Cette population est orthodoxe, mâtinée d'animisme.

-Les Okidvoro a été sous la dictature de L'Baraku l'ethnie disposant du pouvoir politique. C'est un peuple de guerriers, arrivé depuis le centre-Zanyane au XVIIIème siècle, et qui a notamment gagné ses terres aux détriment des Cekoba et des Tevdoros dans l'ouest et le centre du pays. Ils se sont considérablement enrichis sous la dictature de L'Baraku, et contrôlaient la plupart des postes-clés de l'Etat, notamment au sein du clan du président, le clan S'Tuku.
Toutefois, une population faible (8,4% du total national, les mariages hors de l'ethnie étant refusés), une politique brutale à l'égard des autres groupes, et enfin des rivalités inter-clans rendent cette ethnie instable comme assise du pouvoir. Notamment le dernier cas; parmi les trente-et-un clans des Okidvoro, trois factions sont rivales depuis des siècles, et un armistice tendu est le seul gage de sécurité pour L'Baraku, qui a distribué avec adresse gages et argent à son ethnie. Toutefois, les clans différents de celui du président ne se sont pas gênés pour lever des troupes et écumer les terres des autres ethnies, attisant la haine contre eux.
Ils sont quasi-exclusivement animistes, et auraient déjà lynchés plusieurs missionnaires thorvaliens.

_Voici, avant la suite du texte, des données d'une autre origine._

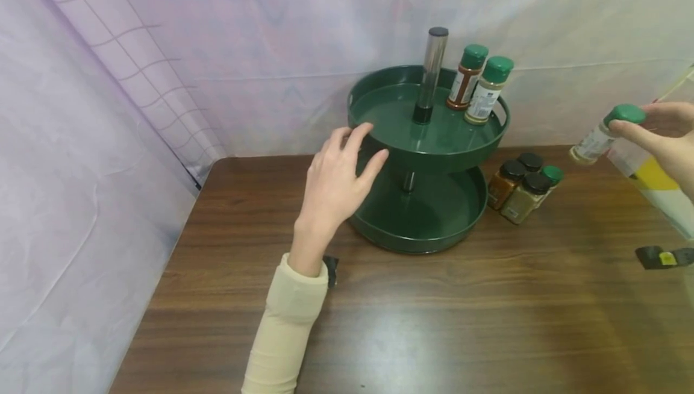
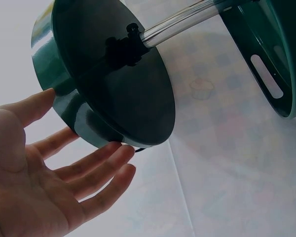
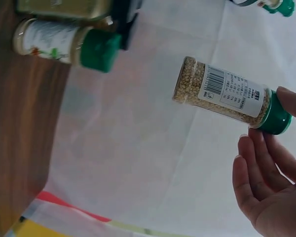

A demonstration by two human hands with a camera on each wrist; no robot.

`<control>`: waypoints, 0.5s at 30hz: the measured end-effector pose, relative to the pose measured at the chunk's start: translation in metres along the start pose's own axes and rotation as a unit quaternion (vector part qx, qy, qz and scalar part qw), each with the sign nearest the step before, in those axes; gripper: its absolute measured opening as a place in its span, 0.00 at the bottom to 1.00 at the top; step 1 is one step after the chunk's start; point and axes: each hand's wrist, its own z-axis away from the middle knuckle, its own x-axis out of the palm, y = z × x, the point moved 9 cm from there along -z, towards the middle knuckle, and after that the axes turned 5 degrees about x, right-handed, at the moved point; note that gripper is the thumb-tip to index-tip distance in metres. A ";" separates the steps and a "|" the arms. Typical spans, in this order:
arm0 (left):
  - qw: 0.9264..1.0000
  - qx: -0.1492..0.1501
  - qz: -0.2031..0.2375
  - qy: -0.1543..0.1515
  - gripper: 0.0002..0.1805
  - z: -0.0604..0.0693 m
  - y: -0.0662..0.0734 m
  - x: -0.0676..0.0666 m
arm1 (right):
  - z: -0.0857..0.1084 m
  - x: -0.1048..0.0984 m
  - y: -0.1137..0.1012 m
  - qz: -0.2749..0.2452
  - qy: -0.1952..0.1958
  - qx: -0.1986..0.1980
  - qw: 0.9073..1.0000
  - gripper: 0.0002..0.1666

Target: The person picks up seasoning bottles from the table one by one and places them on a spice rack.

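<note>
- We see two jars up on the round, dark green top tray [image 1: 396, 111] at about 2 o'clock: a red-brown spice jar with a green lid [image 1: 464, 84] and a pale spice jar with a green lid [image 1: 484, 97]. That part looks done to us.
- Our right hand [image 1: 678, 153] is clamped on the lid of a clear jar with a green lid and tan grains [image 1: 596, 136]. It is up in the air at 3 o'clock from the top tray, well apart from it, tipped with its lid higher. We judge this jar to be halfway through its turn.
- Our left hand [image 1: 335, 180] is at the top tray's 8 o'clock edge, fingers and thumb apart, holding nothing. We cannot tell if it touches.
- Four jars are close together on the brown wooden table [image 1: 461, 297], at 3 o'clock from the round, dark green bottom tray [image 1: 428, 210]. Three have black lids and one has a green lid [image 1: 553, 175]. We count these as left to do.
- So filling the stand looks less than half done to us.
</note>
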 end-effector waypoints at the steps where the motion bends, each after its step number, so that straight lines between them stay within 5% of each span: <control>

-Les Tevdoros sont des N'Tek'Ekwa convertis à l'orthodoxie au XVIème siècle et ayant entamé une vie pieuse et agricole dans les plaines du centre du pays, leur communauté étant tributaire du despotat. Toutefois leur quiétude a été troublée par les invasions Okidvoro, et leur pacifisme les a conduit a être une cible privilégiée. Malgré les campagnes punitives d'abord simeioniennes puis sionvigiennes, la triste tradition consistant pour un guerrier Okidvoro à enlever une femme Tevdoro (sans même que ça soit dans un but de reproduction, la pureté du sang étant essentielle chez les Okidvoro) a perduré jusqu'à aujourd'hui. C'est uniquement grâce à leur exceptionnelle dynamique démographique qu'ils ont persisté, et représentent encore aujourd'hui 5,5% de la population du pays.
Ce sont des orthodoxes dévots.

-Des Almérans se sont installés dans la région à diverses époques, principalement après 1800. Principalement d'origine schlessoise, quantarienne, ou laaglandaise, la région voisinant aux possessions de ces nations, ces groupes étaient jadis beaucoup plus importants, mais ont connu face aux persécutions du régime L'Baraku un fort mouvement de retour vers l'Alméra. les communautés restantes se concentrent dans le nord du pays, ou alors ont étés assimilées par le simeioniens. Ils représentent 3,9% de la population. Ils sont majoritairement catholiques et orthodoxes.

-Les Makarans, représentant 2,2% de la population nationale, sont un reste de la domination coloniale sionvigienne. Ils sont une population urbaine et marchande, très proche des simeioniennes et autres almérans. Ils sont principalement originaires des actuels Raksasa et Kaiyuan.